# The official Greyhound Party Bus Build



## shake this (Jan 10, 2012)

It's about 1am so I'll keep the introduction short. As the build goes on, please feel free to provide constructive criticism where needed but please remember that form must follow function and this build is to generate more income not win any sound competitions. When you are over building something for strength and or safety, you sometimes must forgo obtaining that "wow" factor. However, I'm attempting to incorporate as much "wow" factor as time and budget will allow.

For those that haven't seen what the bus looks like, here is a couple of quick shotes I took earlier in the week.



















Inside isn't as bad as it looks, we moved some stuff around so we could get to the current amps and speakers under the seats.


----------



## shake this (Jan 10, 2012)

This is what we found once we started looking around. Not really what I wanted to see but wasn't all that surprised. I don't understand why people can't keep wires nice and neat. I'll be ripping all this out and running all new wire.


----------



## shake this (Jan 10, 2012)

Here is all the equipment we will be using on this build. I'll gather up model numbers later today but for now, I'm off to bed.


----------



## adrenalinejunkie (Oct 17, 2010)

Good luck on the build, wish I lived in the area to take advantage of this party bus.


----------



## JayinMI (Oct 18, 2008)

I spy a stripper pole. LOL

Jay


----------



## shake this (Jan 10, 2012)

got all 8 pods built to frame the grills for the 6x9's. Some might ask why go through the trouble of putting a grill around a grill. It's simple, drunk people like to grab things to balance themselves or just to see what they can break. The wood will help protect the plastic grills and maybe they will last longer.



















Did I mention that upholstery is my least favorite part of any install?

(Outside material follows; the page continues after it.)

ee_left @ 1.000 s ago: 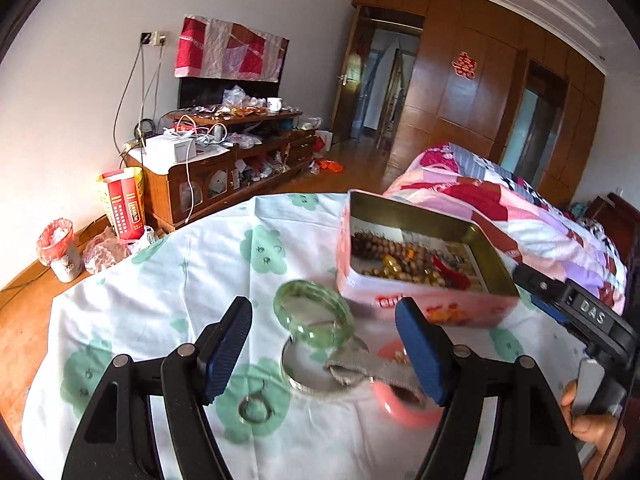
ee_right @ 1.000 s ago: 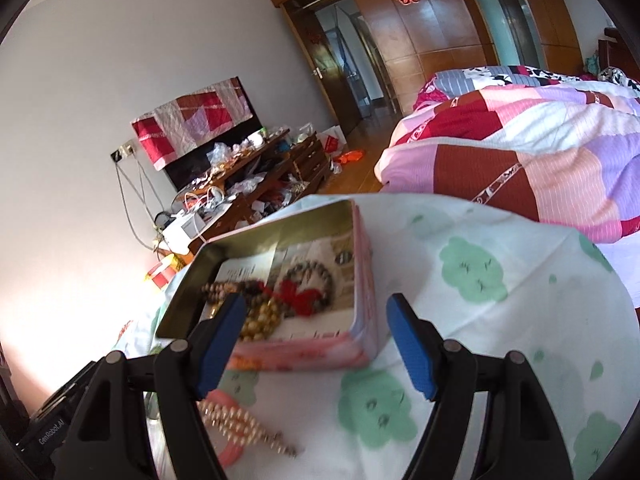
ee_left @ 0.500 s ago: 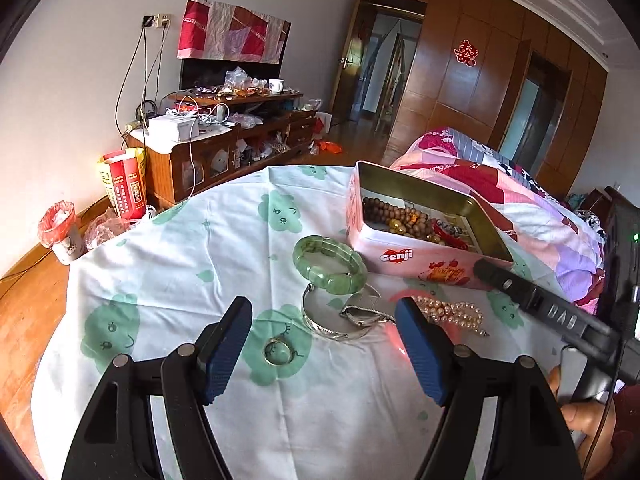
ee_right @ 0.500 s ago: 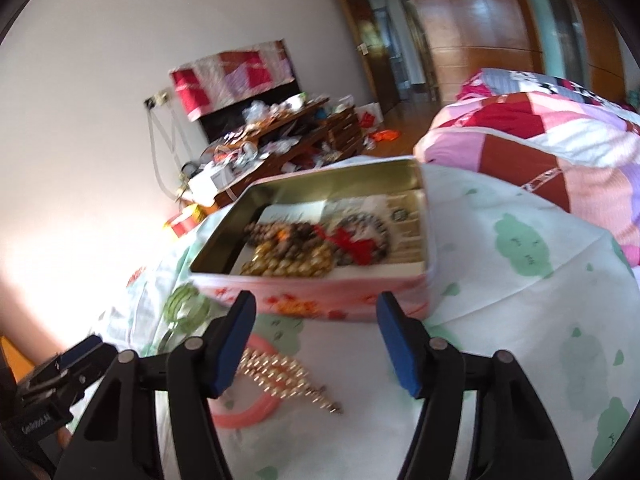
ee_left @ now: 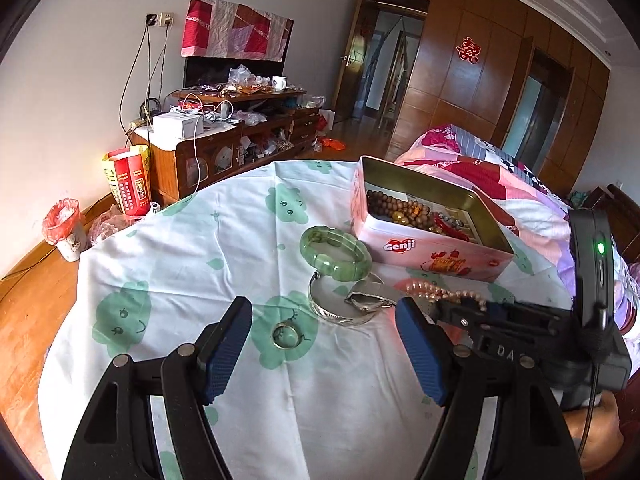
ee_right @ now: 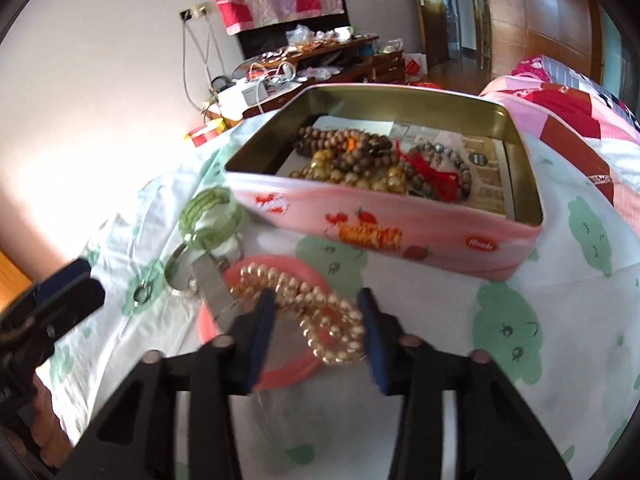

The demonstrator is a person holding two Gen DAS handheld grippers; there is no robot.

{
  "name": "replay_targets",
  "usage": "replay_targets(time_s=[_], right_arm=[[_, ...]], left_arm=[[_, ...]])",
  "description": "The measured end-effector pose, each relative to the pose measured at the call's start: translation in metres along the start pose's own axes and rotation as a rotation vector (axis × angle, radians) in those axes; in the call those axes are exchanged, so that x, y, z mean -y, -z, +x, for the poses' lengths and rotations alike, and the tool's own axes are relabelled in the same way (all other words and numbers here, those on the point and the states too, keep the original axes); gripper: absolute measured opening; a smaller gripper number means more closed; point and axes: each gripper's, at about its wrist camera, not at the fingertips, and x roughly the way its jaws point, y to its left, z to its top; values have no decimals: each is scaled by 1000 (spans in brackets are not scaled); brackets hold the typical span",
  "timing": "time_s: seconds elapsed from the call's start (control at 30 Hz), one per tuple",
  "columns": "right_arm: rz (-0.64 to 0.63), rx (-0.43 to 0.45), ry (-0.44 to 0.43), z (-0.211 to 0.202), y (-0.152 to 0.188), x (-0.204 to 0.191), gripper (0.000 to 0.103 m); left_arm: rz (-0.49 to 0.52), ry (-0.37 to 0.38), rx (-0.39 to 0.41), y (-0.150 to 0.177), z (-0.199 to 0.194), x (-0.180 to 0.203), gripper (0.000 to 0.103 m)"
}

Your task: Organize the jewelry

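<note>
A pearl strand [ee_right: 288, 286] lies across a pink bangle [ee_right: 288, 368] in front of the open pink tin [ee_right: 400, 224], which holds several bead bracelets. My right gripper [ee_right: 316, 312] is low over the strand. Its jaws are closing, with the pearls between the pads and no firm pinch visible. In the left wrist view the right gripper [ee_left: 448, 306] reaches in beside the pearl strand [ee_left: 432, 291]. My left gripper [ee_left: 322, 312] hovers open and empty above the cloth, short of a small ring [ee_left: 285, 336], a silver bangle [ee_left: 340, 316] and a green bangle [ee_left: 335, 254].
The round table wears a white cloth with green prints [ee_left: 200, 248]. The tin [ee_left: 432, 248] stands at the far right of it. A bed with a patchwork quilt [ee_left: 500, 176] lies behind, and a cluttered wooden cabinet [ee_left: 224, 148] stands along the wall.
The right gripper has tipped down and dropped onto the pearl strand, and its jaws have narrowed around it. In the left view it has slid in from the right. The left gripper stays open.
</note>
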Motion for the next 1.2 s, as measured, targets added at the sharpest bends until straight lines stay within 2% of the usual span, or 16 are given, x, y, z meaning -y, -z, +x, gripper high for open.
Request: replay_targets(time_s=[0.07,0.23,0.5,0.67,0.77,0.8,0.87,0.9,0.93,1.03,1.1,1.2], right_arm=[[-27,-12,26,-3,7,-6,22],[-17,15,-13,-24,22,-12,16],[24,136,-62,-61,30,-13,16],[126,228,-85,-76,25,6,16],[168,280,-51,-81,22,17,16],[179,287,-45,-80,22,19,16],[198,289,-44,-75,23,22,16],[211,283,-40,-70,24,24,16],[226,276,-49,-70,24,27,16],[252,298,-69,-74,26,32,16],[252,297,-79,-74,27,34,16],[246,293,-93,-75,27,33,16]], left_arm=[[1,0,-2,-1,0,0,74],[12,2,-8,1,0,1,74],[74,5,-20,2,1,15,74],[83,78,-40,-2,5,34,74],[107,108,-56,-6,13,53,74],[116,109,-61,-7,16,58,69],[138,87,-101,-6,30,69,53],[143,59,-146,-4,41,72,41],[131,48,-180,-2,49,72,38],[125,40,-205,-3,56,70,38],[141,-2,-209,-4,57,71,39],[121,5,-213,-4,54,66,36]])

After wrapping 8 of these, I can still say it's the least favorite part. LOL


----------



## chithead (Mar 19, 2008)

Interesting... looking forward to see where this build ends up.


----------



## shake this (Jan 10, 2012)

The guy at BestBuy said this is the newest model, he gave me a great deal too.


----------



## hybridamp (Oct 10, 2006)

He gave you a top of the line headunit; I want one!

Seriously though, I'm subscribed to see the results.


----------



## shake this (Jan 10, 2012)

Got all the pieces cut today for all 4 boxes. Should be able to start assembling them tomorrow if the weather isnt bad enough to keep me from going out










For those that are new to box building maybe these tips will help. 

I like to map my cuts out on graph paper to see how to lay out the pieces to waste as little as possible. Plus graph paper is cheaper then sheets of MDF. I was able to cut all 4 boxes out of two sheets. 










Then just lay it out on the sheet. 










This is all that was wasted from both sheets.


----------



## mattyjman (Aug 6, 2009)

interesting way to map out the box, do you also take into account the width of the cut?


----------



## req (Aug 4, 2007)

sweet! in for the build log!


----------



## robert_wrath (Apr 24, 2011)

+1 Subscribed. This should be an interesting build to watch.


----------



## shake this (Jan 10, 2012)

mattyjman said:


> interesting way to map out the box, do you also take into account the width of the cut?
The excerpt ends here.